Heute trennen uns keine Ghettomauern mehr vom Rest der Gesellschaft. Wir machen täglich Geschäfte mit Nichtjuden und freunden uns mit ihnen an, und wir haben uns der westlichen Kultur vollständig angepasst. Die Frage lautet heute: Wie stellen wir ein Gleichgewicht her zwischen unserer jüdischen Identität und unserer Stellung als Bürger der Welt, vor allem wenn diese Welt gleichgültig oder feindselig reagiert?
In der Parascha dieser Woche lesen wir vom reinen Olivenöl, das Mosche beschaffen musste, um die Menora im Mischkan anzuzünden, im Heiligtum, das in der Wüste als Vorgänger des Tempels zu Jerusalem gebaut wurde. Der Lubawitscher Rebbe lehrte, Öl enthalte die Geheimformel für ein erfolgreiches, stolzes Leben als Jude in einer Umwelt, die möglicherweise alles andere als günstig für uns ist.
Öl ist paradox. Einerseits breitet es sich schnell und leicht aus. Es dringt durch alle Substanzen, mit denen es in Berührung kommt. Haben Sie schon einmal versucht, überschüssiges Öl von einem Kartoffel-Latke zu entfernen? Das Papiertaschentuch ist sofort mit Öl durchtränkt.

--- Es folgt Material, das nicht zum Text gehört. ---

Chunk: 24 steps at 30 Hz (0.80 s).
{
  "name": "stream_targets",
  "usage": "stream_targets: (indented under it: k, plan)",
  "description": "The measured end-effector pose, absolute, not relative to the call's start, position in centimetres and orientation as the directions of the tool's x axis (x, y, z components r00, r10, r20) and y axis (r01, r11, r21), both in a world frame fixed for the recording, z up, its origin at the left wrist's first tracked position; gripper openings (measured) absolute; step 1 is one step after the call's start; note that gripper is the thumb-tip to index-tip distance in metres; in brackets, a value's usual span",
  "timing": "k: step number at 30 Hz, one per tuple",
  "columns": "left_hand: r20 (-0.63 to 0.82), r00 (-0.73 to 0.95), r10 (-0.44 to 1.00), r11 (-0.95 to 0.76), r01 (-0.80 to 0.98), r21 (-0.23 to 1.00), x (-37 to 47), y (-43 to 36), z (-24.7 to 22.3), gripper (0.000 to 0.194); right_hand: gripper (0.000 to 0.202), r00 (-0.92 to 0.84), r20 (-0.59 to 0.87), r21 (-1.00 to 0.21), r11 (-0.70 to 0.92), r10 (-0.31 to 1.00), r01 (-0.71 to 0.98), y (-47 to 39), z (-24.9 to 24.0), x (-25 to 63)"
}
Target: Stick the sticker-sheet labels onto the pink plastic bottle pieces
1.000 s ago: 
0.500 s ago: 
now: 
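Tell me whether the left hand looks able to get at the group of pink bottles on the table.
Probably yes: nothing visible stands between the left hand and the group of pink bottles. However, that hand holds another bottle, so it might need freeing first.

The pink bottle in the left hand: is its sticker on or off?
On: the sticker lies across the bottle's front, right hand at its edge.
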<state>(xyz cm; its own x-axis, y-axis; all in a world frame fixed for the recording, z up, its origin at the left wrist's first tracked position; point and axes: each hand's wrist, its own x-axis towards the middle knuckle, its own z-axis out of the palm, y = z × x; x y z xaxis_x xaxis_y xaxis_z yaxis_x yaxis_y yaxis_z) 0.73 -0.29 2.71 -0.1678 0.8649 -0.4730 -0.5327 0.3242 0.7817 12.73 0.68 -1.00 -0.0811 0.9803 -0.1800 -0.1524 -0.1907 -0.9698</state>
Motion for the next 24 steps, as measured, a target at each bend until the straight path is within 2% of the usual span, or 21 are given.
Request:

Andererseits steigt Öl stur an die Oberfläche, wenn man es mit anderen Flüssigkeiten mischt – es will sich nicht absorbieren lassen.
Wie das Öl sind auch die Juden Teil einer gesellschaftlichen, geschäftlichen, bürgerlichen, kommunalen und politischen Umwelt. Daran ist nichts falsch. Aber wir dürfen dabei nie unsere Identität verlieren. Wir dürfen uns nie so stark vermischen, dass unsere jüdische Persönlichkeit verdünnt oder aufgesogen wird.
Wir stehen oft unter starkem Druck – oder glauben es zumindest -, die Normen unserer Umwelt anzunehmen. Nur wenige von uns fallen gerne auf. Aber die anderen respektieren uns mehr, wenn wir uns selbst respektieren. Wenn wir unsere eigenen Grundsätze missachten, fragen die anderen sich, ob wir auch sie täuschen. Die Angst, auf unsere religiösen Bedürfnisse hinzuweisen, ist oft übertrieben oder unbegründet. Wenn wir es ehrlich, respektvoll und bestimmt tun, macht unser Festhalten an einem Wertesystem Eindruck auf andere und inspiriert sie, uns in jeder Hinsicht mehr zu vertrauen.
Einer meiner Freunde, ein junger Arzt, wurde zum Militär einberufen. Sein Jarmulke und sein Bart zeigten, dass er sehr religiös war. Der Bart war nach den Regeln der Armee nicht erlaubt, und es gelang ihm nur mit Mühe, eine Ausnahmeerlaubnis zu erhalten. Aber er war kein Störenfried, sondern fleißig und engagiert, und am Ende seiner Dienstzeit wurde er wegen hervorragender Leistungen ausgezeichnet. Das war ein Kiddusch Haschem, eine öffentliche Heiligung G-ttes durch einen stolzen, praktizierenden Juden in einer entschieden nichtjüdischem Umgebung.
Wenn wir unsere Werte und Grundsätze aufweichen, verlieren wir die Achtung unserer Umwelt, nach der wir uns sehnen. Würde, Stolz und Selbstachtung verschaffen uns den Respekt und die Bewunderung unserer Mitmenschen, der Juden wie der Nichtjuden. Das ist eine alte, bewährte Methode.
Lernen Sie also vom Öl. Breiten Sie sich in der Gesellschaft aus. Aber denken Sie immer an Ihre Einzigartigkeit. Bleiben Sie als Jude unverwechselbar, und vergessen Sie nie, woher Sie kommen.